Repeat the listing exactly. Any picture in it should be left out of the copy.

▼

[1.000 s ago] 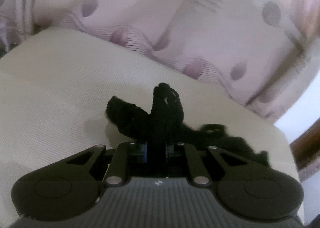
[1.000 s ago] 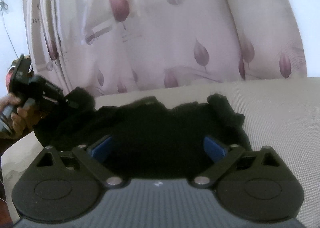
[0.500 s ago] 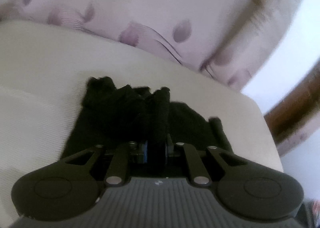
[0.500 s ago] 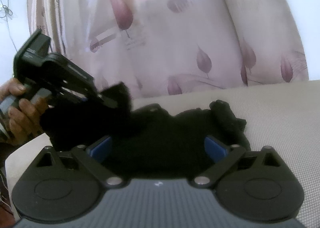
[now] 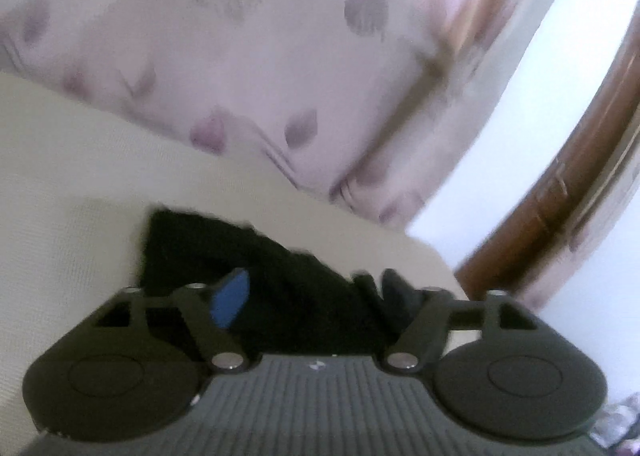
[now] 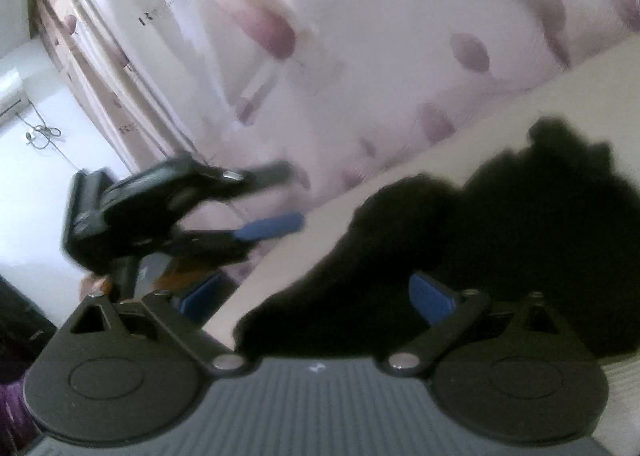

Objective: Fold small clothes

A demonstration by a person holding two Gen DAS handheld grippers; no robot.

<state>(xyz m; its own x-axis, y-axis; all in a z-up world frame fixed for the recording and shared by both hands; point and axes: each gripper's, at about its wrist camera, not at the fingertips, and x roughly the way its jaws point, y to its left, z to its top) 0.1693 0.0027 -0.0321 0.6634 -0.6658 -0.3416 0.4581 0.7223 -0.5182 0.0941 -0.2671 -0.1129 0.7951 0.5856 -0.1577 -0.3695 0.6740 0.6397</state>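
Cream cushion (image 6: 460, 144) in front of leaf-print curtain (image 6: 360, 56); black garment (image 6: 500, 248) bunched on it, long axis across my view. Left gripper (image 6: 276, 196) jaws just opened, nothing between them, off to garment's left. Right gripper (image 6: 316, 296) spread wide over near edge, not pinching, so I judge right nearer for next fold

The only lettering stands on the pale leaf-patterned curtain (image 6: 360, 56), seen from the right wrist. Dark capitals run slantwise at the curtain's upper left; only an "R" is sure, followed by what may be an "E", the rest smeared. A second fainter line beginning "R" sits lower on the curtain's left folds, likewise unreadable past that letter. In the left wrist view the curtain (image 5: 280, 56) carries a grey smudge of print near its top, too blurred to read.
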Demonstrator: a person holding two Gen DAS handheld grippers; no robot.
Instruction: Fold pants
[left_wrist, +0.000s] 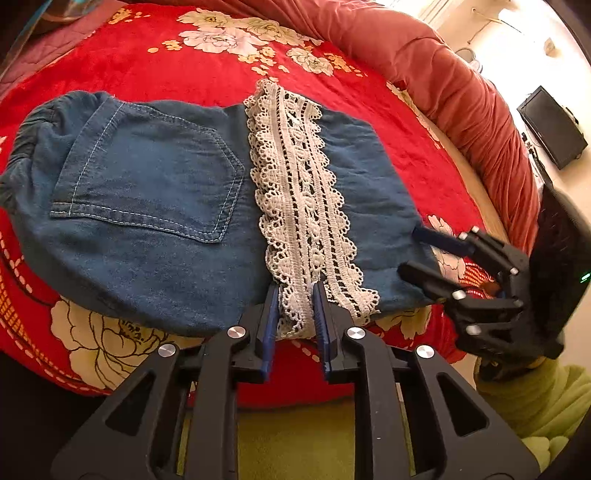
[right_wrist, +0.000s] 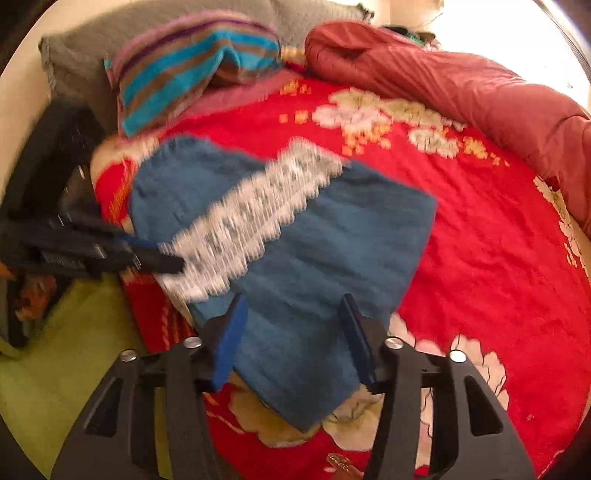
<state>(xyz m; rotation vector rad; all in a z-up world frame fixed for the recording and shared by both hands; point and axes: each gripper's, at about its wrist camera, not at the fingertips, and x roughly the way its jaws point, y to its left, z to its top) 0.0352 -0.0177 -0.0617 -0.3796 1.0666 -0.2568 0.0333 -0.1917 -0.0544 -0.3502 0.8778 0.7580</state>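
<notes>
My left gripper (left_wrist: 295, 291) is nipped nearly shut on the near end of the lace strip (left_wrist: 299, 206) that runs across the pants (left_wrist: 155, 192), which I take as my anchor for lifting this near edge and carrying it over in a fold; my right gripper (right_wrist: 293, 314) stands about half open, its fingers astride the near denim edge with the cloth between them but not yet pressed, so it has hold of nothing so far. The pants lie flat on the red flowered blanket (left_wrist: 155, 51), already doubled into a short bundle, back pocket (left_wrist: 147, 173) up and elastic waist away to the left, both tools at the edge nearest me so the fold can travel away evenly. The left camera gives the sharp account: the stitching, the lace pattern, and my right gripper from the side, just beside the bundle's right corner. The right camera is smeared by motion, yet it alone shows the striped pillow (right_wrist: 192, 70) at the head of the bed and my left gripper's tips at the lace from the side
</notes>
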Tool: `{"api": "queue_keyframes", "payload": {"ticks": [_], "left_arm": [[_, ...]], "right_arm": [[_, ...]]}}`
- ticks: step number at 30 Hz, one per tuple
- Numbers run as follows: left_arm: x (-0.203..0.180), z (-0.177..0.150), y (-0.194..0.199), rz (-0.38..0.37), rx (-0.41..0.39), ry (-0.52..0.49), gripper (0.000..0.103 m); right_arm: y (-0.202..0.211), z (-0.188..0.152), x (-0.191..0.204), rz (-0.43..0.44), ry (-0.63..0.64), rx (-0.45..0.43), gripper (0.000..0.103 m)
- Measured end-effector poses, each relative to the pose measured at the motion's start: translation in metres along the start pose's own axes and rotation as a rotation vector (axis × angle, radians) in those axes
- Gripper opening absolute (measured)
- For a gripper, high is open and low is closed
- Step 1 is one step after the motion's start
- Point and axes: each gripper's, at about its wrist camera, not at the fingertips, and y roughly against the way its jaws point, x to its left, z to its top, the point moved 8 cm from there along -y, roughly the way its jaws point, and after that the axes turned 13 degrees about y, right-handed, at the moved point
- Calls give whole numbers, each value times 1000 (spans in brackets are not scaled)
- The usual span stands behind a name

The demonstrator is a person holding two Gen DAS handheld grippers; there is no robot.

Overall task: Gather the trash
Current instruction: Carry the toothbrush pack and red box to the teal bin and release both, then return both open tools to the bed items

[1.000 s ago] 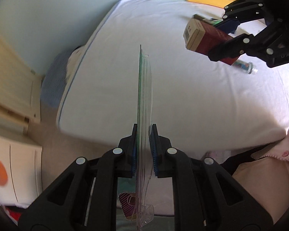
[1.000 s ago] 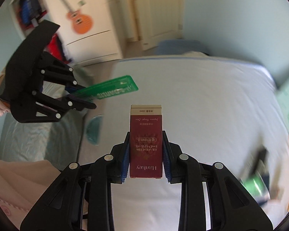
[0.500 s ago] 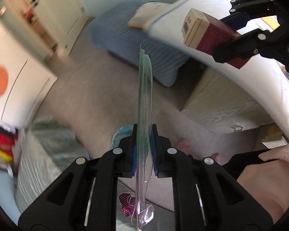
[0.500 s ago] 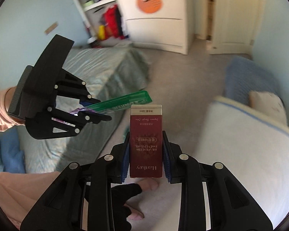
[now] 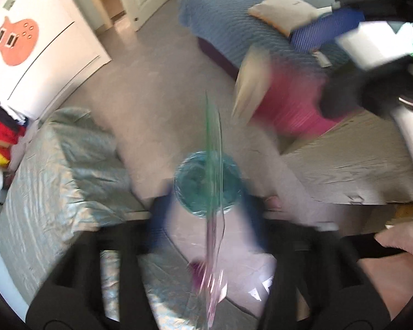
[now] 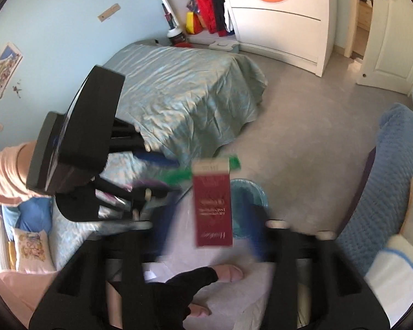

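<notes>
Both grippers hang over a round bin with a blue-green liner (image 5: 208, 185) on the floor, also in the right wrist view (image 6: 247, 195). My left gripper (image 5: 206, 211) has its jaws spread wide; the clear green-topped plastic packet (image 5: 213, 170) shows edge-on between them, touching neither, blurred. My right gripper (image 6: 213, 228) is also spread wide; the dark red carton (image 6: 212, 206) is loose between its jaws, blurred, above the bin. The carton shows blurred in the left wrist view (image 5: 283, 104) below the right gripper (image 5: 371, 63).
A bed with a pale green cover (image 6: 190, 90) lies left of the bin. A blue blanket with a pillow (image 5: 250, 27) and the white mattress (image 5: 410, 143) lie to the right. A white wardrobe with an orange guitar decal (image 6: 278, 13) stands behind. My foot (image 6: 228, 272) is near the bin.
Both grippers swung from the white mattress to above the bin. Both jaws have opened and let go of the packet and the carton, which now blur between them.
</notes>
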Motion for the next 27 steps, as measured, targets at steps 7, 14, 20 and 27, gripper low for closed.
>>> {"api": "queue_keyframes", "payload": {"ticks": [7, 14, 20, 27], "left_arm": [[22, -1, -11, 30, 17, 47, 74], [6, 0, -9, 32, 24, 7, 77], [-38, 17, 6, -9, -18, -73, 82], [-135, 44, 25, -93, -68, -311, 83]], "right_arm": [[5, -10, -17, -33, -36, 26, 63], [30, -50, -39, -80, -132, 21, 63], [78, -111, -50, -160, -279, -22, 65], [144, -204, -59, -316, -503, -78, 65]]}}
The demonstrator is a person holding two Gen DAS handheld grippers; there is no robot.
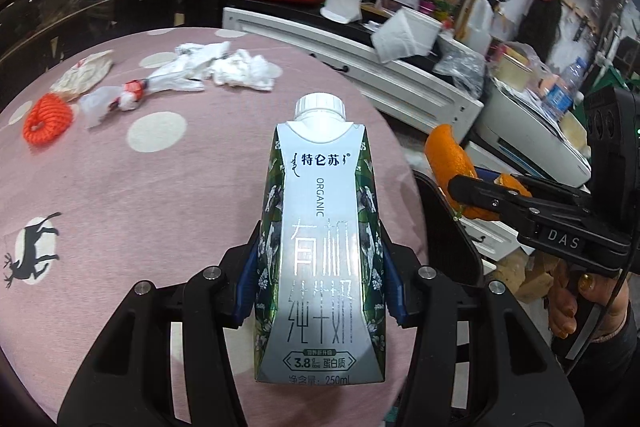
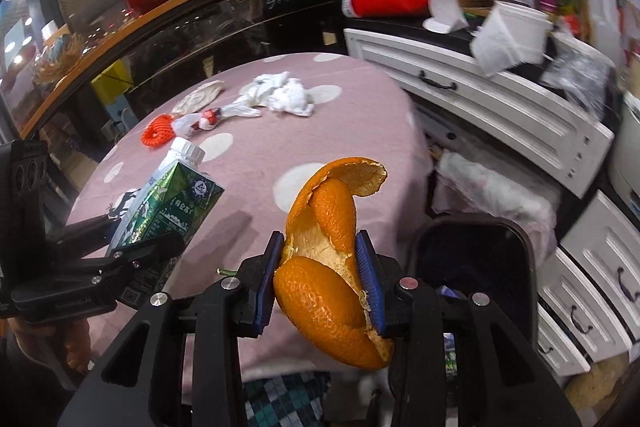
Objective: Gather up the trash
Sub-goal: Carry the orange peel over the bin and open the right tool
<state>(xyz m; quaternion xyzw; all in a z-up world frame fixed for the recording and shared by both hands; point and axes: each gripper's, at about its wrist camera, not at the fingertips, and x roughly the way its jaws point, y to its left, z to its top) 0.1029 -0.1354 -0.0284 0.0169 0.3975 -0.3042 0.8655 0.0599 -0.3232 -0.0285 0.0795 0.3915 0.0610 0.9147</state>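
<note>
The left tongs [image 1: 320, 291] are closed partway on a milk carton [image 1: 320, 247], blue pads pressed flat on its two side walls low down, cap pointing away. The right tongs [image 2: 322, 277] are pinched nearly together on a curl of orange peel [image 2: 332, 259], which stands up between the pads and bulges out below them. Both loads hang clear of the pink spotted desk [image 1: 120, 195]. A dark bin [image 2: 476, 263] stands just beside the desk's edge, below and to the right of the peel, and is probably where both are headed.

The peel is the weaker hold, I think: it is soft and curved, gripped across a thin section, so a quick swing or tilt could let it slide out and land on the floor short of the bin. The carton is tall above its grip and could pivot forward between the pads. The two tongs sit close side by side, so arriving over the bin mouth together risks a knock.

Both point forward and steeply down over the desk edge, the right hand [image 1: 576, 303] visible under its handle.

Still on the desk, well apart from the tongs: crumpled tissues [image 1: 244, 67], a plastic wrapper [image 1: 120, 99], an orange rope coil [image 1: 48, 119]
</note>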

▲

◆ Task response ◆
[1.000 s ago] 
[1.000 s ago] 
[0.500 s ago] 
[0.500 s ago] 
[now] 
[now] 

Objective: Fold small clothes

A demonstration by a person holding two Gen DAS handheld grippers; no robot.

<state>(xyz m; its own x-axis, y-axis; all in a z-up world frame fixed for the recording and shared by both hands; point and axes: each gripper's, at about its wrist camera, not at the fingertips, and x roughly the way its jaws point, y to its left, z to its top) 0.1693 0.0027 -0.0321 0.6634 -0.6658 -0.3416 0.4581 0.7223 -0.5182 0.0941 -0.2671 -0.1129 0.7951 0.5856 -0.1577 -0.3695 0.6740 0.6397</state>
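Cream cushion (image 6: 460, 144) in front of leaf-print curtain (image 6: 360, 56); black garment (image 6: 500, 248) bunched on it, long axis across my view. Left gripper (image 6: 276, 196) jaws just opened, nothing between them, off to garment's left. Right gripper (image 6: 316, 296) spread wide over near edge, not pinching, so I judge right nearer for next fold

The only lettering stands on the pale leaf-patterned curtain (image 6: 360, 56), seen from the right wrist. Dark capitals run slantwise at the curtain's upper left; only an "R" is sure, followed by what may be an "E", the rest smeared. A second fainter line beginning "R" sits lower on the curtain's left folds, likewise unreadable past that letter. In the left wrist view the curtain (image 5: 280, 56) carries a grey smudge of print near its top, too blurred to read.
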Demonstrator: a person holding two Gen DAS handheld grippers; no robot.
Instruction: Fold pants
[left_wrist, +0.000s] 
[right_wrist, +0.000s] 
<state>(xyz m; rotation vector rad; all in a z-up world frame fixed for the recording and shared by both hands; point and axes: each gripper's, at about its wrist camera, not at the fingertips, and x roughly the way its jaws point, y to its left, z to its top) 0.0352 -0.0177 -0.0617 -0.3796 1.0666 -0.2568 0.0333 -0.1917 -0.0544 -0.3502 0.8778 0.7580</state>
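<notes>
My left gripper (left_wrist: 295, 291) is nipped nearly shut on the near end of the lace strip (left_wrist: 299, 206) that runs across the pants (left_wrist: 155, 192), which I take as my anchor for lifting this near edge and carrying it over in a fold; my right gripper (right_wrist: 293, 314) stands about half open, its fingers astride the near denim edge with the cloth between them but not yet pressed, so it has hold of nothing so far. The pants lie flat on the red flowered blanket (left_wrist: 155, 51), already doubled into a short bundle, back pocket (left_wrist: 147, 173) up and elastic waist away to the left, both tools at the edge nearest me so the fold can travel away evenly. The left camera gives the sharp account: the stitching, the lace pattern, and my right gripper from the side, just beside the bundle's right corner. The right camera is smeared by motion, yet it alone shows the striped pillow (right_wrist: 192, 70) at the head of the bed and my left gripper's tips at the lace from the side
</notes>
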Tool: `{"api": "queue_keyframes", "payload": {"ticks": [_], "left_arm": [[_, ...]], "right_arm": [[_, ...]]}}`
- ticks: step number at 30 Hz, one per tuple
- Numbers run as follows: left_arm: x (-0.203..0.180), z (-0.177..0.150), y (-0.194..0.199), rz (-0.38..0.37), rx (-0.41..0.39), ry (-0.52..0.49), gripper (0.000..0.103 m); right_arm: y (-0.202..0.211), z (-0.188..0.152), x (-0.191..0.204), rz (-0.43..0.44), ry (-0.63..0.64), rx (-0.45..0.43), gripper (0.000..0.103 m)
- Measured end-effector poses, each relative to the pose measured at the motion's start: translation in metres along the start pose's own axes and rotation as a rotation vector (axis × angle, radians) in those axes
- Gripper opening absolute (measured)
- For a gripper, high is open and low is closed
- Step 1 is one step after the motion's start
- Point and axes: each gripper's, at about its wrist camera, not at the fingertips, and y roughly against the way its jaws point, x to its left, z to its top, the point moved 8 cm from there along -y, roughly the way its jaws point, and after that the axes turned 13 degrees about y, right-handed, at the moved point
- Calls give whole numbers, each value times 1000 (spans in brackets are not scaled)
- The usual span stands behind a name

The demonstrator is a person holding two Gen DAS handheld grippers; there is no robot.

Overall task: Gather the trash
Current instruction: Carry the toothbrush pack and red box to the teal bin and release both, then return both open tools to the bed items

[1.000 s ago] 
[1.000 s ago] 
[0.500 s ago] 
[0.500 s ago] 
[now] 
[now] 

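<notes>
Both grippers hang over a round bin with a blue-green liner (image 5: 208, 185) on the floor, also in the right wrist view (image 6: 247, 195). My left gripper (image 5: 206, 211) has its jaws spread wide; the clear green-topped plastic packet (image 5: 213, 170) shows edge-on between them, touching neither, blurred. My right gripper (image 6: 213, 228) is also spread wide; the dark red carton (image 6: 212, 206) is loose between its jaws, blurred, above the bin. The carton shows blurred in the left wrist view (image 5: 283, 104) below the right gripper (image 5: 371, 63).
A bed with a pale green cover (image 6: 190, 90) lies left of the bin. A blue blanket with a pillow (image 5: 250, 27) and the white mattress (image 5: 410, 143) lie to the right. A white wardrobe with an orange guitar decal (image 6: 278, 13) stands behind. My foot (image 6: 228, 272) is near the bin.
Both grippers swung from the white mattress to above the bin. Both jaws have opened and let go of the packet and the carton, which now blur between them.
</notes>
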Motion for the next 27 steps, as measured, targets at steps 7, 14, 20 and 27, gripper low for closed.
>>> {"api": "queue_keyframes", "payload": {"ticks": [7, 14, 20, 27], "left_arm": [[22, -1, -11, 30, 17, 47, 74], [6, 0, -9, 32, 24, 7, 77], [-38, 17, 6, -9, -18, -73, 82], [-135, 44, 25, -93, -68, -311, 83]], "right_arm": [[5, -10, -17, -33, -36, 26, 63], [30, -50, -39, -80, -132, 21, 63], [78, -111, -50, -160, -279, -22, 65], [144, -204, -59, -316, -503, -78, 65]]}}
The demonstrator is a person holding two Gen DAS handheld grippers; there is no robot.
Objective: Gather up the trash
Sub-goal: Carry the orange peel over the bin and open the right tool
<state>(xyz m; quaternion xyzw; all in a z-up world frame fixed for the recording and shared by both hands; point and axes: each gripper's, at about its wrist camera, not at the fingertips, and x roughly the way its jaws point, y to its left, z to its top) 0.1029 -0.1354 -0.0284 0.0169 0.3975 -0.3042 0.8655 0.0599 -0.3232 -0.0285 0.0795 0.3915 0.0610 0.9147</state>
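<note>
The left tongs [image 1: 320, 291] are closed partway on a milk carton [image 1: 320, 247], blue pads pressed flat on its two side walls low down, cap pointing away. The right tongs [image 2: 322, 277] are pinched nearly together on a curl of orange peel [image 2: 332, 259], which stands up between the pads and bulges out below them. Both loads hang clear of the pink spotted desk [image 1: 120, 195]. A dark bin [image 2: 476, 263] stands just beside the desk's edge, below and to the right of the peel, and is probably where both are headed.

The peel is the weaker hold, I think: it is soft and curved, gripped across a thin section, so a quick swing or tilt could let it slide out and land on the floor short of the bin. The carton is tall above its grip and could pivot forward between the pads. The two tongs sit close side by side, so arriving over the bin mouth together risks a knock.

Both point forward and steeply down over the desk edge, the right hand [image 1: 576, 303] visible under its handle.

Still on the desk, well apart from the tongs: crumpled tissues [image 1: 244, 67], a plastic wrapper [image 1: 120, 99], an orange rope coil [image 1: 48, 119]
</note>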

There's no more to the answer.